Figure I: Radar Plot for Organellar Markers
- The radar (or spider) plot visualizes average profiles for each group of organellar marker proteins, such as the ER, Golgi, mitochondrion, etc.
- Each axis represents a fraction or cellular compartment, and the distance from the center indicates the normalized abundance of the markers for that organelle.
Collectively, these panels offer insights into the proteomic landscape of the cell, indicating the abundance and distribution of proteins associated with specific organelles. Each visualization method provides a unique perspective on the data, from clustering patterns to distribution profiles.
Conclusion
This review presents an overview of data visualization techniques tailored to the proteomics domain, spanning from raw data representation to intricate experimental setups. Recognizing the dynamic nature and translational potential of proteomics, this review extends beyond merely referencing existing visualization tools. It also offers practical guidance for creating standard data visualizations programmatically, alongside providing critical insights for their accurate interpretation.

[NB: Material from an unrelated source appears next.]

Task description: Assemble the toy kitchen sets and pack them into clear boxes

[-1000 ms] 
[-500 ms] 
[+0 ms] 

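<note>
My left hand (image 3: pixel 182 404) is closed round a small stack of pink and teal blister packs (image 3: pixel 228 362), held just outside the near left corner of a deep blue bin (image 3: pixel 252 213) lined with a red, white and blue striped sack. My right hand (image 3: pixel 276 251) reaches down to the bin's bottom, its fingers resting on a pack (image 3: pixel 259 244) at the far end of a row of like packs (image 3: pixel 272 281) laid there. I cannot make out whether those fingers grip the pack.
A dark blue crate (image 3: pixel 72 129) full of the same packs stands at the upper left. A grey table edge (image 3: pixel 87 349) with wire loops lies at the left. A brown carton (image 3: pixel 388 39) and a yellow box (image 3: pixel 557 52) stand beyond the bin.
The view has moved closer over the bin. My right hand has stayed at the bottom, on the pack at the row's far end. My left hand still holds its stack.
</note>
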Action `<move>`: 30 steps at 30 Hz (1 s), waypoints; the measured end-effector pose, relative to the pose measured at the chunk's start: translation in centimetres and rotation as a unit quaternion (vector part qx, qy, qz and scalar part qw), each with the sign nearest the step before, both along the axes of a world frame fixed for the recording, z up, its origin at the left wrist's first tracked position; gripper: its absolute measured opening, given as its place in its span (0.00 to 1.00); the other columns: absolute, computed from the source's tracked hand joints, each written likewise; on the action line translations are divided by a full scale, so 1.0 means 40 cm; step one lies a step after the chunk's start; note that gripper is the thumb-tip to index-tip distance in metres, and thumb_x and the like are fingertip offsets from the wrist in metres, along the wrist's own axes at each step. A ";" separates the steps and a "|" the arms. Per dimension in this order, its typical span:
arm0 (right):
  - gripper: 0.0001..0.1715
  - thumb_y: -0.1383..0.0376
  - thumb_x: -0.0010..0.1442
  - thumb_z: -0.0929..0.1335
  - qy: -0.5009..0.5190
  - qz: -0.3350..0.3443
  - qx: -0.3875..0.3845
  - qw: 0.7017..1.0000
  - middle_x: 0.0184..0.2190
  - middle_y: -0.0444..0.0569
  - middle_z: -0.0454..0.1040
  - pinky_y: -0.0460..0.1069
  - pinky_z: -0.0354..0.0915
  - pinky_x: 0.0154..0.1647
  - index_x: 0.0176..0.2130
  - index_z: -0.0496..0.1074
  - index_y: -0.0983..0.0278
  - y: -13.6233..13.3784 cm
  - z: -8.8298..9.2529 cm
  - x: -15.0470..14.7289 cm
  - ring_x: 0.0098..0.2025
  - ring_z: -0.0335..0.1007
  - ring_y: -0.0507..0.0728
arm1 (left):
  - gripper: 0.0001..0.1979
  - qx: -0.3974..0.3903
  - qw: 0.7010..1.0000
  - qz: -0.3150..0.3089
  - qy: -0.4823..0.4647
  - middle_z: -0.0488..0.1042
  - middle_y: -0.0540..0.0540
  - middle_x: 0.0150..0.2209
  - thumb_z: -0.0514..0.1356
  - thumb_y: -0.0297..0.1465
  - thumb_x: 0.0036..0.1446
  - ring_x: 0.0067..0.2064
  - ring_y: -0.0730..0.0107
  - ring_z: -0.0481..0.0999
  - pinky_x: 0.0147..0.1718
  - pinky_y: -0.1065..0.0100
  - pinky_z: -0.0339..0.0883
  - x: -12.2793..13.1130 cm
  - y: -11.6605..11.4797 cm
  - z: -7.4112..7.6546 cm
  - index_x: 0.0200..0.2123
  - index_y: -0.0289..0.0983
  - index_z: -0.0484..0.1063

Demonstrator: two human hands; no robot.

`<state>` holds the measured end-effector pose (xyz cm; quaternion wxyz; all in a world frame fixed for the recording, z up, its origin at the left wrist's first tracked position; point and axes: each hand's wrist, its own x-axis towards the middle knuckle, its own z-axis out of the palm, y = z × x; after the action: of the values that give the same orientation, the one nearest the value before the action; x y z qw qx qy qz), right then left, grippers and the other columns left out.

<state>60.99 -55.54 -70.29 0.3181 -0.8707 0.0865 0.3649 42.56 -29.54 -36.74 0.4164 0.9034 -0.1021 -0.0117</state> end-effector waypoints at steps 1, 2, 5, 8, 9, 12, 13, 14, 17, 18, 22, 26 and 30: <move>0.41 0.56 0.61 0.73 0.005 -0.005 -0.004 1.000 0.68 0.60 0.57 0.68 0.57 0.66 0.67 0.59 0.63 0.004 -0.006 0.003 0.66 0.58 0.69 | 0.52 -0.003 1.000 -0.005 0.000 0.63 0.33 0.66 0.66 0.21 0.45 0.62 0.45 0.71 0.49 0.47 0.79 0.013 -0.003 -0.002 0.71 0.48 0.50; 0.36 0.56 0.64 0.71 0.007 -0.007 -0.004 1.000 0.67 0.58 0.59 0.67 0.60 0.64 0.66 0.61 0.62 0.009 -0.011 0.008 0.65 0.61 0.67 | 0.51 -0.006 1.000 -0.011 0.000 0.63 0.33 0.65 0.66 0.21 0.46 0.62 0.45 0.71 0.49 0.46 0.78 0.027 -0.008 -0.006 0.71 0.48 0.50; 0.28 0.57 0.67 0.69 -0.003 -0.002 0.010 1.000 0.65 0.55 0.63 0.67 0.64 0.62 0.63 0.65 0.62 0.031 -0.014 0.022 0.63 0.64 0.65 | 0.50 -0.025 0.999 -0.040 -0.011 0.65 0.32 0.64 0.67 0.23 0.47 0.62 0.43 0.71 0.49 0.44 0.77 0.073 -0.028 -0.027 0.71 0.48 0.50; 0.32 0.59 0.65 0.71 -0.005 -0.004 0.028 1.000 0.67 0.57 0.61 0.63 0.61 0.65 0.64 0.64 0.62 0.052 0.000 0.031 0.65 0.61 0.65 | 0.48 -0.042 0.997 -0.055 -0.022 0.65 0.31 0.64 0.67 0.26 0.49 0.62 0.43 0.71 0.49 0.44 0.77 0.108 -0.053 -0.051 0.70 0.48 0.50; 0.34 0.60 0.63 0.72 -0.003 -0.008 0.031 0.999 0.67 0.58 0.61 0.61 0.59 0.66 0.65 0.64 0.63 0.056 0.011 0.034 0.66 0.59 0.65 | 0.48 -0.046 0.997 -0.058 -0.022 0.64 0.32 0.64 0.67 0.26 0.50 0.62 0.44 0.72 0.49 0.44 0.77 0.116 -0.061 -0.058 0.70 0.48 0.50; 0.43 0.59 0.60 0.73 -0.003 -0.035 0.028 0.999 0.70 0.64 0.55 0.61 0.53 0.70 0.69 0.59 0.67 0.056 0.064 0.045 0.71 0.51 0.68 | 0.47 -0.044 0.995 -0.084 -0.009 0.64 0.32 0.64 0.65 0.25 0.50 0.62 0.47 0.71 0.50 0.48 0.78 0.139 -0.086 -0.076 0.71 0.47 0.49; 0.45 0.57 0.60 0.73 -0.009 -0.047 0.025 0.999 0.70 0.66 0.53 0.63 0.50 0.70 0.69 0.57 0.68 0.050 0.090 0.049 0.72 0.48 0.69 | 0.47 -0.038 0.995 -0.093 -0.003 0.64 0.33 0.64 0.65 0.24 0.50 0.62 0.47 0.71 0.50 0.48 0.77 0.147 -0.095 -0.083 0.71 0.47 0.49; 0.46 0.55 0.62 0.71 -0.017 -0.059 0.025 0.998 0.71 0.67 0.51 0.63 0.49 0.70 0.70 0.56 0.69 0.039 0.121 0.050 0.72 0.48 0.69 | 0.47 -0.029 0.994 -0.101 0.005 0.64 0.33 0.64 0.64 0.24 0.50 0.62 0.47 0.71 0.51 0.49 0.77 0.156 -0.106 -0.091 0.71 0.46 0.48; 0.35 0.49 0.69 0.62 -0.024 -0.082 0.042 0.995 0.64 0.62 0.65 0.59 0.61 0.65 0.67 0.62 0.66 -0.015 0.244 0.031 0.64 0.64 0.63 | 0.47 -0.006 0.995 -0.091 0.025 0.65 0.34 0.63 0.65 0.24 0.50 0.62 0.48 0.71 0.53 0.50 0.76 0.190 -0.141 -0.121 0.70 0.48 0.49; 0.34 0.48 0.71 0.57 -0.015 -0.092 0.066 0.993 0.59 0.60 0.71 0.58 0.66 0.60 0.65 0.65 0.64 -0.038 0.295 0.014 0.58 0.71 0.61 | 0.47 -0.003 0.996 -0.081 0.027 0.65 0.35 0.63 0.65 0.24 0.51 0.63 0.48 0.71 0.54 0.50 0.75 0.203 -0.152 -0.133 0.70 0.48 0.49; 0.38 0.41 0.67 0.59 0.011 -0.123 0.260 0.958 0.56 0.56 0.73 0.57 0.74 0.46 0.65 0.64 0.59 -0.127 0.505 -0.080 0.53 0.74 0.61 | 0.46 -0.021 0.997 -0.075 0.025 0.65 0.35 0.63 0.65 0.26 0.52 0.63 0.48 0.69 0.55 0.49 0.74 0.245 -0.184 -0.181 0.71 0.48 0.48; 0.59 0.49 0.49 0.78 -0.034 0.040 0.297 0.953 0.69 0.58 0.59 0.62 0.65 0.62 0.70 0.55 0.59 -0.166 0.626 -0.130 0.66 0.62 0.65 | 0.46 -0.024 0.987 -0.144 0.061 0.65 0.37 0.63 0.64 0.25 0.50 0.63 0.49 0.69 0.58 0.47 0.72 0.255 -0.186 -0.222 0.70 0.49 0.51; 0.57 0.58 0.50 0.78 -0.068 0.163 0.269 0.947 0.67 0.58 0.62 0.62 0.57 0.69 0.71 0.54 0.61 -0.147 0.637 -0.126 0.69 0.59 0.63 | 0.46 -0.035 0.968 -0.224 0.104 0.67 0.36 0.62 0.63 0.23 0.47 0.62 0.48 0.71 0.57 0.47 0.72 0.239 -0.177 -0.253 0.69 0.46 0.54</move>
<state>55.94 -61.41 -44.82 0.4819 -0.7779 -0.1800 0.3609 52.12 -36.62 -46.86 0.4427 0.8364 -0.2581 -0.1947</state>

Given the continuous evolution of experimental methodologies in proteomics, this review does not claim to be exhaustive. Rather, it anticipates the transformative impact that emerging interactive web technologies and virtual reality will have on proteomics data exploration. The prospective advancements are particularly relevant for surmounting current challenges in visualizing data in three dimensions.
The review concludes with an encouraging note for readers to experiment with various types of visualizations and to actively engage with data visualization as an innovative and essential component of scientific inquiry and communication.